WHAT TO WORK ON — Go through the listing below and repeat it exactly, omitting each picture.

+++ SOURCE MATERIAL +++

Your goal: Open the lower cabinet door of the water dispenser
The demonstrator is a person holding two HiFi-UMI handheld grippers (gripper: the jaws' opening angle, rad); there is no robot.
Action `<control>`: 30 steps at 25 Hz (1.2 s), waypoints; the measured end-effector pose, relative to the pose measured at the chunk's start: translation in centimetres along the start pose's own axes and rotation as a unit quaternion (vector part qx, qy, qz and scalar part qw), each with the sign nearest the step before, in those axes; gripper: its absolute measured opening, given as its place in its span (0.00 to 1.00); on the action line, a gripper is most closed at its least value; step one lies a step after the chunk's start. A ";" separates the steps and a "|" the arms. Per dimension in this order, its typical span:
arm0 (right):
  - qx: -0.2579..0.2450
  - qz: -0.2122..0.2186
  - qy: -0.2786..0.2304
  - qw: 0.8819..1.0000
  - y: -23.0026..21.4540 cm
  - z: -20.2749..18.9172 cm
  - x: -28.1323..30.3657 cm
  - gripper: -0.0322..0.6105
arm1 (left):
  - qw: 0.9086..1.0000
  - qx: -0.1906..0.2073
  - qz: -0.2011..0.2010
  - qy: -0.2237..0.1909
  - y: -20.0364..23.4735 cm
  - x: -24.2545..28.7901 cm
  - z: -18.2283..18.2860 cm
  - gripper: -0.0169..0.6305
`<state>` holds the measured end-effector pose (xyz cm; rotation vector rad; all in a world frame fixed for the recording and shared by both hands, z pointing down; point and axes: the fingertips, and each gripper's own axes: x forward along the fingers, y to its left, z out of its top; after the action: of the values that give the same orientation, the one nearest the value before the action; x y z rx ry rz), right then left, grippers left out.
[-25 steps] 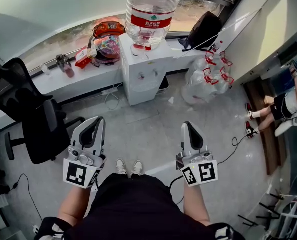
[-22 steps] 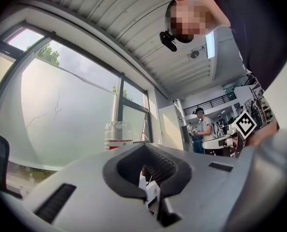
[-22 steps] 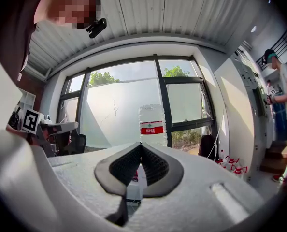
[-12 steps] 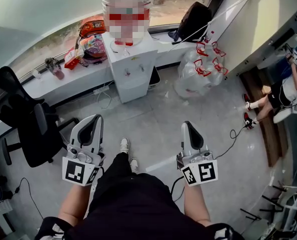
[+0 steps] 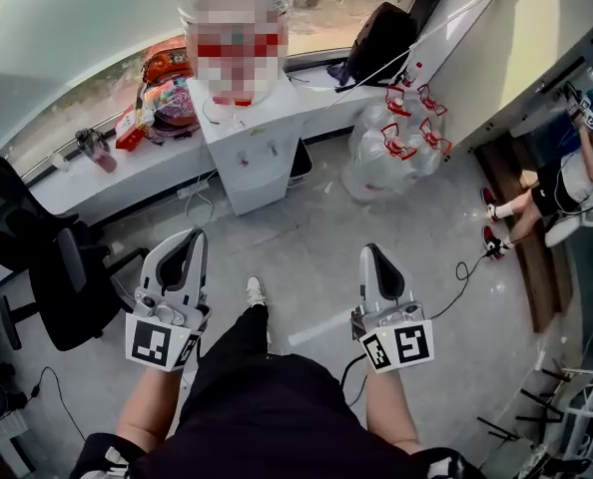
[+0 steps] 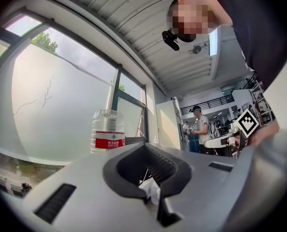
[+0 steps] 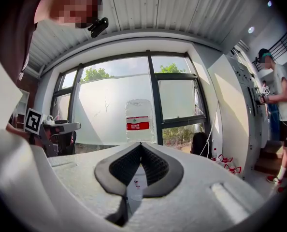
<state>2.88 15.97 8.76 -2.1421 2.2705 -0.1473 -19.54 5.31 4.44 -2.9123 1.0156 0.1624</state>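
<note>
The person's legs and one shoe fill the near edge. The left gripper and right gripper are held out level over the bare floor, well apart from each other. Each one's pads are pressed together with nothing between them; through the slit each gripper's own view shows only the dispenser far ahead.

Left of the grippers stands a black office chair. A dark cable trails over the floor on the right.

Farther off, against the window ledge, stands the white water dispenser with a large bottle on top. Its lower cabinet door is closed and faces the person. I cannot make out a handle. A white cord loops on the floor just left of its base, and clear bags of empty bottles lie just to its right.

Both grippers are well short of the door. A closed jaw will likely skate off the smooth panel unless it opens first. A hard tug could rock the top-heavy bottle, and a stride could snag the cord.
</note>
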 end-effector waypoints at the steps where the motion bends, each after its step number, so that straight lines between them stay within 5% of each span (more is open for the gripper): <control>1: -0.001 0.002 0.002 1.000 -0.2 0.0 0.9 0.06 | 1.000 -0.002 0.000 0.001 0.6 0.8 -0.3 0.04; 13: -0.012 0.021 0.025 0.999 -2.6 0.1 10.9 0.06 | 0.999 -0.029 -0.020 0.012 5.5 10.2 -3.7 0.04; 23: 0.010 0.004 0.049 0.999 -5.8 -1.3 12.0 0.06 | 0.998 -0.037 -0.048 0.024 4.1 14.4 -4.1 0.04; 30: 0.001 0.068 0.044 0.997 -7.6 -0.9 15.4 0.06 | 1.000 -0.028 0.010 0.009 4.0 15.4 -3.7 0.04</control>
<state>9.47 0.22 11.08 -2.0104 2.4531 -0.2439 -9.75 -7.62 6.21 -2.9585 1.0604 0.1690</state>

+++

EXERCISE ANSWER —
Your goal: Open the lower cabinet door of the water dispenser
The demonstrator is a person holding two HiFi-UMI handheld grippers (gripper: the jaws' opening angle, rad); there is no robot.
Action `<control>`: 30 steps at 25 Hz (1.2 s), waypoints; the measured end-effector pose, relative to the pose measured at the chunk's start: translation in centimetres along the start pose's own axes and rotation as a unit quaternion (vector part qx, qy, qz and scalar part qw), each with the sign nearest the step before, in those axes; gripper: its absolute measured opening, given as its place in its span (0.00 to 1.00); on the action line, a gripper is most closed at its least value; step one lies a step after the chunk's start. A ";" separates the steps and a "|" the arms. Per dimension in this order, its typical span:
arm0 (right):
  - qx: -0.2579..0.2450
  - qz: -0.2122..0.2186
  - qy: -0.2786..0.2304
  - qw: 0.8819..1.0000
  - y: -23.0026..21.4540 cm
  - z: -20.2749..18.9172 cm
  - x: -28.1323..30.3657 cm
  - gripper: -0.0322..0.6105
arm1 (left):
  - qw: 0.9086..1.0000
  - qx: -0.1906..0.2073
  - qz: -0.2011..0.2010
  - qy: -0.2237..0.1909
  - y: -20.0364..23.4735 cm
  - x: -24.2545..28.7901 cm
  - z: -18.2283..18.2860 cm
  - gripper: -0.0169..0.6305
`<state>` holds the measured end-effector pose (xyz cm; rotation vector rad; all in a world frame fixed for the recording and shared by both hands, z pointing down; point and axes: the fingertips, and each gripper's own axes: x forward along the fingers, y to its left, z out of its top; after the action: of the values that give the same orientation, the one nearest the value before the action; x y z rx ry rz), right then left, grippers left out.
[-25 steps] 
[-22 steps] 
[-22 steps] 
[-12 steps] 
[+0 steps] 
[+0 steps] 
[+0 steps] 
<state>2.88 15.97 8.76 -2.1421 2.2705 -0.1473 -19.54 5.31 4.44 -2.9123 1.0156 0.1624</state>
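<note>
The person's legs and one shoe fill the near edge. The left gripper and right gripper are held out level over the bare floor, well apart from each other. Each one's pads are pressed together with nothing between them; through the slit each gripper's own view shows only the dispenser far ahead.

Left of the grippers stands a black office chair. A dark cable trails over the floor on the right.

Farther off, against the window ledge, stands the white water dispenser with a large bottle on top. Its lower cabinet door is closed and faces the person. I cannot make out a handle. A white cord loops on the floor just left of its base, and clear bags of empty bottles lie just to its right.

Both grippers are well short of the door. A closed jaw will likely skate off the smooth panel unless it opens first. A hard tug could rock the top-heavy bottle, and a stride could snag the cord.
</note>
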 end-effector waypoints at the steps where the motion bends, each after its step number, so that straight lines between them stay within 5% of each span (more is open for the gripper): <control>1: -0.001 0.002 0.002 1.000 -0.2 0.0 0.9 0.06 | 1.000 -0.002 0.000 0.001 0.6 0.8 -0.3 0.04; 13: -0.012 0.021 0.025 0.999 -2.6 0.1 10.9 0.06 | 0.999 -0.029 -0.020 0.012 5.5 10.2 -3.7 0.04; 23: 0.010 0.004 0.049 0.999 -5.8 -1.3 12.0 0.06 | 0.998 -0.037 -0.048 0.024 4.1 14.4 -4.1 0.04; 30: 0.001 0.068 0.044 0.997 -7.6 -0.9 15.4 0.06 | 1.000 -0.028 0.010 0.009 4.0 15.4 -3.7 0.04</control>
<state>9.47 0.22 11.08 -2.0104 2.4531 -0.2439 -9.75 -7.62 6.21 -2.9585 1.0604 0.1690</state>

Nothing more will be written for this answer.